The U.S. Navy primarily use the “Buddy Pod” system on a their Echo and Foxtrot Super Hornet’s to supplement fuel to aircraft returning back to the aircraft carrier. As was seen in Talisman Sabre 2019 around 25% of the F/A-18E/F Super Hornets from Carrier Air Wing 5 embarked onboard USS Ronald Reagan (CVN-76) were operating in tanker configuration with two external fuel tanks under each wing and the ARS pod on the centre line station.
The role of the tanker configured Super Hornets was to supply fuel to returning aircraft after completing their missions, ensuring a safe return to the carrier just in case there were some returning aircraft that didn’t successfully complete their TRAP onboard the carrier the first or second time. Occasionally the tanker Super Hornets have been apart of a strike package emanating from the aircraft carrier ensuring greater range but usually strike packages have been supported b y U.S. Air Force KC-10 Extenders and KC-135 Stratotankers.

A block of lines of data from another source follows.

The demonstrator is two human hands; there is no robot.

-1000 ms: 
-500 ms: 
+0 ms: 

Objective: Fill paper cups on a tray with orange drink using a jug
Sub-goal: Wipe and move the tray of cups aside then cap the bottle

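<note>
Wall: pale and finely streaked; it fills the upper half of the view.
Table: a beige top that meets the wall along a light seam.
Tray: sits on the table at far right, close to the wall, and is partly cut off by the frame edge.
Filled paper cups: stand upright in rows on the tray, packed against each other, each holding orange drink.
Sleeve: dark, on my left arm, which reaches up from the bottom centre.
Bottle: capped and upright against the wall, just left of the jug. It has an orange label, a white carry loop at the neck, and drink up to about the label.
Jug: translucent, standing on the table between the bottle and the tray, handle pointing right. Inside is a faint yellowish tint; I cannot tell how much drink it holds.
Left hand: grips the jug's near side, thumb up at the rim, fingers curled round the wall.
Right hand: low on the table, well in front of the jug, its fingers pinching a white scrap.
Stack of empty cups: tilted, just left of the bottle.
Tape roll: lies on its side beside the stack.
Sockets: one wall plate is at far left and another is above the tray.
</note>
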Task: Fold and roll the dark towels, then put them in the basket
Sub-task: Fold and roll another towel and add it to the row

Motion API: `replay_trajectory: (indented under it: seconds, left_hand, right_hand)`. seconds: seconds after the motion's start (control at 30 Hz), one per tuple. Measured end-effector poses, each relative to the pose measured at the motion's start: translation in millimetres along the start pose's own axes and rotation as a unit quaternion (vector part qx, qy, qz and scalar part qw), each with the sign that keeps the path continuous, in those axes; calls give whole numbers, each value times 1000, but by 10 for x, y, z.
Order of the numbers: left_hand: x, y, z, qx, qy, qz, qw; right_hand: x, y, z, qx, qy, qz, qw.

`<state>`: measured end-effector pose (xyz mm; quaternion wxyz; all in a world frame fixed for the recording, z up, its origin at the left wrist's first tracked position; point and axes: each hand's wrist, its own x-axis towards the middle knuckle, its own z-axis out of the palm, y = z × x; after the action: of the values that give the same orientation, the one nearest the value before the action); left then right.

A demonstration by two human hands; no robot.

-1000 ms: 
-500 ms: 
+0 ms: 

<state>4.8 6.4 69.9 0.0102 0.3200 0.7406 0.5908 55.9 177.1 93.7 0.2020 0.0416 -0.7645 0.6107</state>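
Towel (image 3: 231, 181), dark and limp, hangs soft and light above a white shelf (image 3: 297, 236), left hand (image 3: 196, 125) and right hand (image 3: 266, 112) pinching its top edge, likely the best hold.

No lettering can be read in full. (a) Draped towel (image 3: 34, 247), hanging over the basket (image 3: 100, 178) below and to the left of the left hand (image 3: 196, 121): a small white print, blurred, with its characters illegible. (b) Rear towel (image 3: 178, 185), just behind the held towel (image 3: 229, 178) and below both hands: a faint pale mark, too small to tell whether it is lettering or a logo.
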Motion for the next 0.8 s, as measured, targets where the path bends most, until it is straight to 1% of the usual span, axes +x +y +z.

So future theoretical RAAF strike packages in a conflicted airspace with this new capability could look like being a three tier system. What do we mean?
Well out the back, or the third tier, you would have support of KC-30’s providing AAR to F/ A-18F’s out of harms way together with a E-7 Wedgetail providing the C2 piece (Command and Control) to the strike aircraft.
The second tier could consist of F/A-18F Super Hornets mixed with EA-18G Growlers, with the Super Hornets providing AAR capabilities to Loyal Wingman UAV’s and EA-18G’s which are under control of either a Weapon System Operator sitting in the wizzo seat (back seat) in the Super Hornets or crews onboard the E-7A, thus extending the range of the Loyal Wingman which according to Boeing have a range of more than 2000 miles or 3,218 kilometres.
With the first tier being F-35A Lightnings at the tip oﬀ the spear softening up opposing air defences either on the ground or in the air and then feeding real time information back to the E-7 crews or mission commander, thus enabling them to direct F/A-18F with their Loyal Wingman all the while the EA-18G’s are conducting Electronic Warfare disrupting opposition radar and communications keeping the opposition forces wondering where these strike packages are coming from, allowing Loyal Wingman UAV’s to gain further reach into any conflicted airspace.
This is just a theoretical way explaining in “layman’s terms” the RAAF could use the “Buddy Pod” to extend the range even more for strike packages to reach further away from the Australian mainland, in either case it adds to the capability the F/A-18F Super Hornet already boasts and helps the RAAF in being able to reach further over this wide stretch of land we call Australia ensuring greater security in protecting the nation’s borders.